Michael Bridges, an inmate in the Indiana State Prison ("ISP"), filed a pro se civil rights action under 42 U.S.C. § 1983 against several employees of the Indiana Department of Corrections (IDOC").1 He alleges that he was subject to cruel and unusual punishment when prison authorities canceled, and refused to renew, a special diet. The district court granted summary judgment for the defendants, holding, in relevant part, that there was no showing that the defendants had been deliberately indifferent to a serious medical condition. We affirm.


On February 7, 1994, Bridges was informed that the special diet which he had been receiving would no longer be provided.

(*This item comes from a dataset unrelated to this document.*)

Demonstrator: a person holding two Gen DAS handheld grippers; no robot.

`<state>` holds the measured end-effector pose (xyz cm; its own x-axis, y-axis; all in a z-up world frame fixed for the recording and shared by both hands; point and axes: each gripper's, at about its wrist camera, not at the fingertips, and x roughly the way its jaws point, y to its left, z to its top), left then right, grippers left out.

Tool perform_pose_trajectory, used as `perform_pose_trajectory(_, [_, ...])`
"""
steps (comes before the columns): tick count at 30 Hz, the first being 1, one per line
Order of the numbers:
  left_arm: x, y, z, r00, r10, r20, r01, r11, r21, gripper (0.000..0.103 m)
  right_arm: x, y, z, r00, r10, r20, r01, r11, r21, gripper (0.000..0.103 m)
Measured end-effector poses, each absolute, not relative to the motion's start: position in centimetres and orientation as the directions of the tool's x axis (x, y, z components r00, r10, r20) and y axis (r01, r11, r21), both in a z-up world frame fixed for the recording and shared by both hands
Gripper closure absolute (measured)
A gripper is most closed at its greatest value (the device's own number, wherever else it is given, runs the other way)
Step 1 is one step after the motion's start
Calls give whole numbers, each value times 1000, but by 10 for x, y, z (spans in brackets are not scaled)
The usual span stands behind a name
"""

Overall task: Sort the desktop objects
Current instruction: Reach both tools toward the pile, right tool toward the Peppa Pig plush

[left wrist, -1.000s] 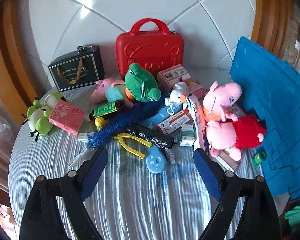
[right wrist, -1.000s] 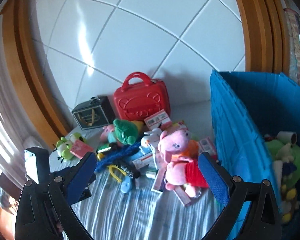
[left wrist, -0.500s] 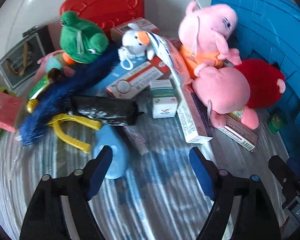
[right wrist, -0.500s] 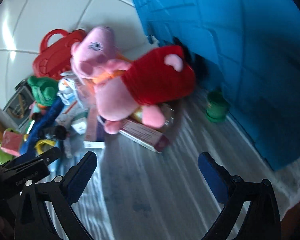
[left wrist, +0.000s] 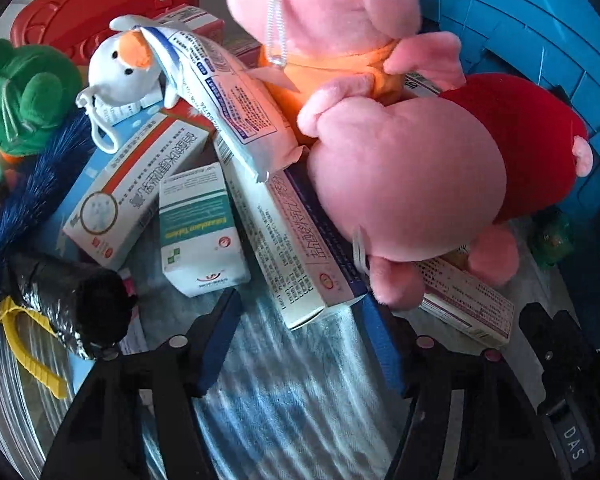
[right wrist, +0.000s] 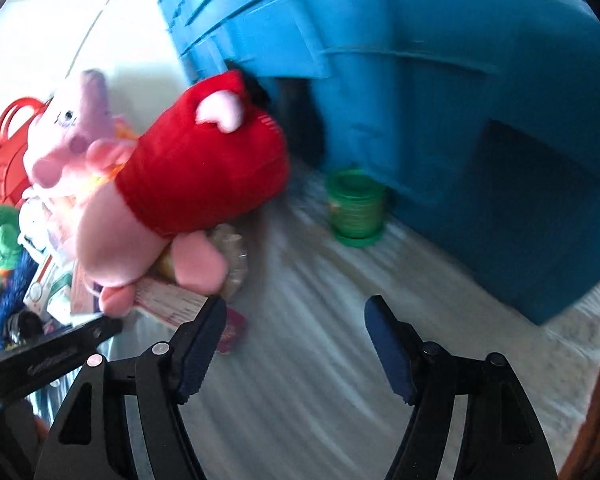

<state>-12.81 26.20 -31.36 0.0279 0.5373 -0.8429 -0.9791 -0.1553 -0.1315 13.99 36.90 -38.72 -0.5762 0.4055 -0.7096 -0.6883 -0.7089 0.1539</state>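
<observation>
My left gripper [left wrist: 300,304] is open, its fingertips at the near end of a long white medicine box [left wrist: 296,240] that lies under a pink pig plush in a red dress [left wrist: 416,192]. A second pink pig plush with an orange top [left wrist: 332,12] lies behind it. My right gripper [right wrist: 294,312] is open and empty above the striped cloth, in front of a small green jar [right wrist: 354,210] that stands against the blue bin [right wrist: 440,80]. The red-dress pig [right wrist: 196,176] lies to its left.
Several medicine boxes [left wrist: 198,232], a white duck plush [left wrist: 124,68], a green frog plush [left wrist: 24,96], a blue feather duster [left wrist: 24,196], a black roll [left wrist: 64,296], yellow tongs [left wrist: 28,344] and a red case [left wrist: 100,4] crowd the cloth on the left.
Both grippers moved forward and down. The left closed in on the boxes under the pig plush. The right came nearer the green jar. Both stayed open.
</observation>
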Motion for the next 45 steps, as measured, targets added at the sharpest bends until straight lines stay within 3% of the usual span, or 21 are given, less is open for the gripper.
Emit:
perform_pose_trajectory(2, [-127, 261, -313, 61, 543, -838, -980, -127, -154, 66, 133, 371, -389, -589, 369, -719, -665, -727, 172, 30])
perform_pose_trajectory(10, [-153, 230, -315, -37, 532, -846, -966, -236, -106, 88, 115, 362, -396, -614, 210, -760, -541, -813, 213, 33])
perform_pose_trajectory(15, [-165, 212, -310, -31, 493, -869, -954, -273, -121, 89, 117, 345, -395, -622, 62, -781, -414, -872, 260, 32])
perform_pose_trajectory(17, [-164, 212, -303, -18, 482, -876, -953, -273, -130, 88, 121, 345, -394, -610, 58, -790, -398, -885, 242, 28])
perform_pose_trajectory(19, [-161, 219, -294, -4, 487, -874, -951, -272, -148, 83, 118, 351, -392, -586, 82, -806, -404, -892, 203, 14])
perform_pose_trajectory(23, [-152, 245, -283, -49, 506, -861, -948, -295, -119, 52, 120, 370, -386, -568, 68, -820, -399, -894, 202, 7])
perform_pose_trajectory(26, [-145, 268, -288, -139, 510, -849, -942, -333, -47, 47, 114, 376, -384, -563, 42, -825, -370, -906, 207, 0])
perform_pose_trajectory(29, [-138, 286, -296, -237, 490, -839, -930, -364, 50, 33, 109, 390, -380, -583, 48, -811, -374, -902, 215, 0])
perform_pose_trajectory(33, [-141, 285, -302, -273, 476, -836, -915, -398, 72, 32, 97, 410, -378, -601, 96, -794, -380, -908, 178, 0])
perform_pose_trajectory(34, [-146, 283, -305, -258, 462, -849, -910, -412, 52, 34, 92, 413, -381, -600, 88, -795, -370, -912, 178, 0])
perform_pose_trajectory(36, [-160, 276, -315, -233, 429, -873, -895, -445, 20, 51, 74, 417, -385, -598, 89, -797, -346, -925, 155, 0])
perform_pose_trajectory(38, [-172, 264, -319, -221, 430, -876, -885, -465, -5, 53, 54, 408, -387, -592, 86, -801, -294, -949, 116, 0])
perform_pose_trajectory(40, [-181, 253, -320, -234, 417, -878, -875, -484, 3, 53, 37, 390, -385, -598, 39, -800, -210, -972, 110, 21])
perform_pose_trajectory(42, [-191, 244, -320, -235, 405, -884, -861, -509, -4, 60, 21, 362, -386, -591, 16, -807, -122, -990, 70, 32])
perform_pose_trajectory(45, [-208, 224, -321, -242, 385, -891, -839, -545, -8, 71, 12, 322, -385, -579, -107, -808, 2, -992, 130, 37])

On February 18, 1994, he saw Dr. Nathan Sylvester in "sick call" and requested a renewal of his diet card. Dr. Nathan advised Bridges concerning the diets provided by the ISP dietician and, apparently upset by what he was told, Bridges left the medical clinic threatening to file a grievance or take legal action. On April 4, 1994, Bridges was seen again by medical personnel with a request that his diet card be renewed. His request was denied because no medical reason was found for him to receive a special diet.


We review the district court's grant of summary judgment de novo. Sybron Transition Corp. v. Security Ins. Co. of Hartford, 107 F.3d 1250, 1254 (7th Cir.1997). Summary judgment is proper when the record, viewed in the light most favorable to the nonmoving party, shows that there is no genuine issue of material fact and the moving party is entitled to judgment as a matter of law. Id. "If the nonmoving party fails to establish the existence of an element essential to his case, one on which he would bear the burden of proof at trial, summary judgment must be granted to the moving party." Weiler v. Household Finance Corp., 101 F.3d 519, 523 (7th Cir.1996).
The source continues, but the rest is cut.